**Assignment:**
Gather the lines below that include the string "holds", copying each in full.

Items from a data source
────

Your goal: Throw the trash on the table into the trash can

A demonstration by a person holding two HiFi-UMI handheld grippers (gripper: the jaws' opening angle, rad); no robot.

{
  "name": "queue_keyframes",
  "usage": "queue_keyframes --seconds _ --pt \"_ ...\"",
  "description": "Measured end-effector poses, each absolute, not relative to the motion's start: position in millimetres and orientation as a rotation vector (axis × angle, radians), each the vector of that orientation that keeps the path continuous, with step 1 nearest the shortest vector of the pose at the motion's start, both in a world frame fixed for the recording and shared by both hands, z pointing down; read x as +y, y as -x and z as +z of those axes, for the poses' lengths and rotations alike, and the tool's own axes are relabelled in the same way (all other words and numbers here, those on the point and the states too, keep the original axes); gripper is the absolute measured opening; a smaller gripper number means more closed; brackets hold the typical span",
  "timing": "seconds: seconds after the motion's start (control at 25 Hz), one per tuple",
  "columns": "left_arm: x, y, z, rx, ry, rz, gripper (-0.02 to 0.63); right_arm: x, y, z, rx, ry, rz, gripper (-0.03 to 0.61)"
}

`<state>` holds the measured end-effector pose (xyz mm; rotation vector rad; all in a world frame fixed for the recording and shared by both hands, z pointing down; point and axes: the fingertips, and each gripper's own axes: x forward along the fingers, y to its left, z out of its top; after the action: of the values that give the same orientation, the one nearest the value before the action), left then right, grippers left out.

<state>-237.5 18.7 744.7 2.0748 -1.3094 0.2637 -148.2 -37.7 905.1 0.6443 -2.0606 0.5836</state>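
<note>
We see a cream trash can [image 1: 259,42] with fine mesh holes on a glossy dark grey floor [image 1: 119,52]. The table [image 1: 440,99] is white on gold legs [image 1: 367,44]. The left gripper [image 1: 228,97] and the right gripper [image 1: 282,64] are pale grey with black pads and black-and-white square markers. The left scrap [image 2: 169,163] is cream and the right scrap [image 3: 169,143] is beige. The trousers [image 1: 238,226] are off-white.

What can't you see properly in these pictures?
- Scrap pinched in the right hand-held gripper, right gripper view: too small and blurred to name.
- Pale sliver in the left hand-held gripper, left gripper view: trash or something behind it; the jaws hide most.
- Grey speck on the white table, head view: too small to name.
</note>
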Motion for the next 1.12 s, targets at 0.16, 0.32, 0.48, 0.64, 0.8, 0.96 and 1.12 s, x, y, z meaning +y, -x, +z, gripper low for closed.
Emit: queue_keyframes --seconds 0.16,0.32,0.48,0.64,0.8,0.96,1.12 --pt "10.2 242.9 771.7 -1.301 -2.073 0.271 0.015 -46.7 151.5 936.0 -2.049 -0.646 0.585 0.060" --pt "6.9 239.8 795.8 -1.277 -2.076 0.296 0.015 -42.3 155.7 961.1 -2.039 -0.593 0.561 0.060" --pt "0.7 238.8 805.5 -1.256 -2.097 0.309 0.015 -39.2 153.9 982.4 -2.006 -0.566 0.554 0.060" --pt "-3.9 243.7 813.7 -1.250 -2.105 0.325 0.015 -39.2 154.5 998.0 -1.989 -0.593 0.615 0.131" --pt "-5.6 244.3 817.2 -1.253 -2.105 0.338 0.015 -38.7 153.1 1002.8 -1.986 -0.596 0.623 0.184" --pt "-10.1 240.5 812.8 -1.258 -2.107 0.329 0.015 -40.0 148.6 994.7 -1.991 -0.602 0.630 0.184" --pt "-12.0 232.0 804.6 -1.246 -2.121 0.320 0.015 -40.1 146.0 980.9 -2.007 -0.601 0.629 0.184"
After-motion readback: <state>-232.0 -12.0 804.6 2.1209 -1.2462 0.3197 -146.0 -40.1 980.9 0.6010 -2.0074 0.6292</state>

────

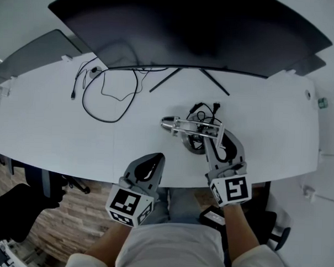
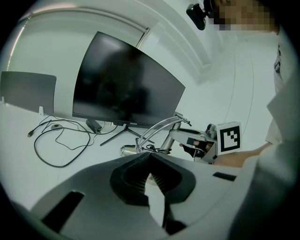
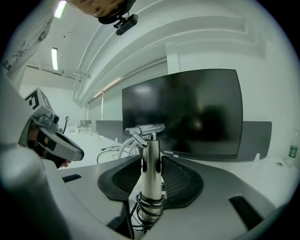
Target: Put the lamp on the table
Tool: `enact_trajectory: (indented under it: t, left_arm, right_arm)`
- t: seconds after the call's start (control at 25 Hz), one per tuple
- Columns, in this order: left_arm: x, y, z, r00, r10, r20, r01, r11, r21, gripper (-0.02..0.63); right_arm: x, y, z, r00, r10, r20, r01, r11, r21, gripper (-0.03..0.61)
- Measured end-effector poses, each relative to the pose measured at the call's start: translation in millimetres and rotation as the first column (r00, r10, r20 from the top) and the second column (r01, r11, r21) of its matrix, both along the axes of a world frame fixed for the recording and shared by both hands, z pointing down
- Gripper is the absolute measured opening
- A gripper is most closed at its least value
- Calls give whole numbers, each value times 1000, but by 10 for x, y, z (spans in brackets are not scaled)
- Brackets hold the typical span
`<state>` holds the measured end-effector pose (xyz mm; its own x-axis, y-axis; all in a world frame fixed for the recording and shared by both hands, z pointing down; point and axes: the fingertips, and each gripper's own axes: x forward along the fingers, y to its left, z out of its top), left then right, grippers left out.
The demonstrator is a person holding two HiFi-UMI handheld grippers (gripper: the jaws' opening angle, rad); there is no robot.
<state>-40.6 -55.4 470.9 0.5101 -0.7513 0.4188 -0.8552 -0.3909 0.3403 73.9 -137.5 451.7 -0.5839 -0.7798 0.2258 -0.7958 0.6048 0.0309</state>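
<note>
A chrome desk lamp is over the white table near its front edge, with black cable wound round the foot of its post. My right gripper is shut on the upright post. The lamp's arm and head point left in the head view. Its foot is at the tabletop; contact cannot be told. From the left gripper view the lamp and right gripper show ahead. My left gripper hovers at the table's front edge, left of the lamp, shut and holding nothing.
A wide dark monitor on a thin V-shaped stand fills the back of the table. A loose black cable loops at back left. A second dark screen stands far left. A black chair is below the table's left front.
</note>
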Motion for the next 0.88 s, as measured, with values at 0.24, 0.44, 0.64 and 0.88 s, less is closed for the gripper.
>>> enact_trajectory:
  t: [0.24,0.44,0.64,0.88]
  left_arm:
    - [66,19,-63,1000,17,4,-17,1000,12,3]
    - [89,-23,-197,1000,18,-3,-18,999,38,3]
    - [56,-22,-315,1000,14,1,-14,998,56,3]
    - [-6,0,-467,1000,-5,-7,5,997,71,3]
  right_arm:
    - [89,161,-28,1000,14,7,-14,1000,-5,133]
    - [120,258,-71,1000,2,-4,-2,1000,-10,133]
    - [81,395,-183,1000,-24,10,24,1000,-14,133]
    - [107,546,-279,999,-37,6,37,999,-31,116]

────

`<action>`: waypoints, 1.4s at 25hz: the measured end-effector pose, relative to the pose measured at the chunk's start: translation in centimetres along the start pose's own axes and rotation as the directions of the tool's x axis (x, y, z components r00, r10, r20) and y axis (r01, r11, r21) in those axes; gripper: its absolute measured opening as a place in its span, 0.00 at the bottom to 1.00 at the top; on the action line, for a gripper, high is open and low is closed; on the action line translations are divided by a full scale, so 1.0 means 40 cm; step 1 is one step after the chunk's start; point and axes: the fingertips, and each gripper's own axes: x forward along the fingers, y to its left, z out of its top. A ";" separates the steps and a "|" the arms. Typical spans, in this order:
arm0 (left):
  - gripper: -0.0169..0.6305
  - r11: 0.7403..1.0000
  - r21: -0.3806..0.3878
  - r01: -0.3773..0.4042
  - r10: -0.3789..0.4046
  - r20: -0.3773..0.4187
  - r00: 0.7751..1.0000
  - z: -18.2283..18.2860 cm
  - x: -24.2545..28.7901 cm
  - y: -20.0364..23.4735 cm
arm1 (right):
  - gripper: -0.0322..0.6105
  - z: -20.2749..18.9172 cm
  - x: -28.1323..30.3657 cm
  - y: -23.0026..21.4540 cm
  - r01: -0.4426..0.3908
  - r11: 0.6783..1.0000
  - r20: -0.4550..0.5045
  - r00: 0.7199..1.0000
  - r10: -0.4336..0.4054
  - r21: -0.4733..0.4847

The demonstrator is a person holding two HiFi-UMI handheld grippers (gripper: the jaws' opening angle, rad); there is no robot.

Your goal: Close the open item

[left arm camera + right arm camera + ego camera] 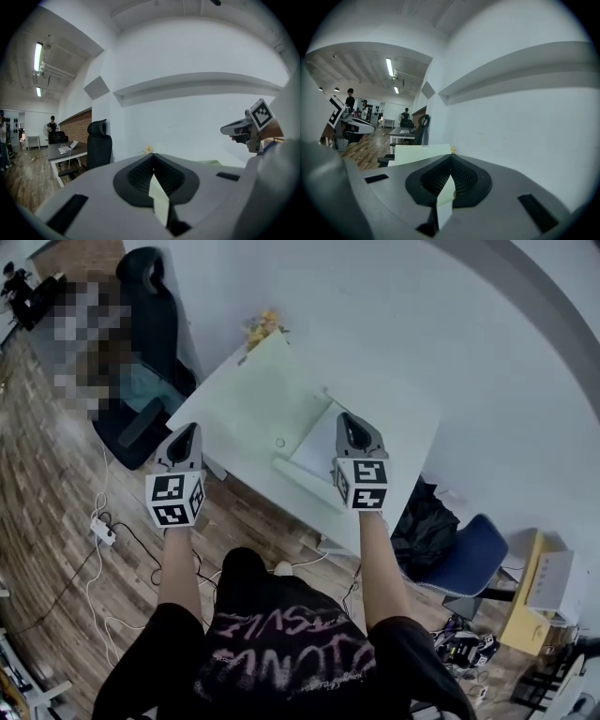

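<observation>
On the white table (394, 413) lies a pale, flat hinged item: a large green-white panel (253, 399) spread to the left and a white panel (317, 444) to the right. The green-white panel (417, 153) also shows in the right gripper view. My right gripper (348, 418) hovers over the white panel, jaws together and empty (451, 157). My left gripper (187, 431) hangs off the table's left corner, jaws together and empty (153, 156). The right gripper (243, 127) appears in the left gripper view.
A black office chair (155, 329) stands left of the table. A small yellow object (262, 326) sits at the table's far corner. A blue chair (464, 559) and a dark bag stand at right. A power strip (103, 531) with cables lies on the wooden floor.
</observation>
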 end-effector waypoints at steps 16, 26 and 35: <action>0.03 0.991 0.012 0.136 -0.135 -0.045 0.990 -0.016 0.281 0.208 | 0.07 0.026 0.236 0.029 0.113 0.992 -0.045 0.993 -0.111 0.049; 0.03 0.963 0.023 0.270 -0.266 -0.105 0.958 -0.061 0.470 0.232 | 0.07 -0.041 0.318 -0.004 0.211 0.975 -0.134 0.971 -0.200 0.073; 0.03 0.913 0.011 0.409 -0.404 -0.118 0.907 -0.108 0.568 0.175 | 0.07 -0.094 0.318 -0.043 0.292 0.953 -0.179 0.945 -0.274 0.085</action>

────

**Exercise result:**
`<state>` holds the measured end-effector pose (xyz mm; rotation vector rad; all in a world frame fixed for the recording and shared by both hands, z pointing down; point and axes: the fingertips, and each gripper's own axes: x forward along the fingers, y to its left, z out of its top; after the action: of the values that give the same orientation, the one nearest the value before the action), left then right, grippers left out.
`<state>` holds the measured end-effector pose (xyz mm; its own x-axis, y-axis; all in a world frame fixed for the recording and shared by both hands, z pointing down; point and axes: the fingertips, and each gripper's own axes: x forward along the fingers, y to its left, z out of its top), left then right, grippers left out.

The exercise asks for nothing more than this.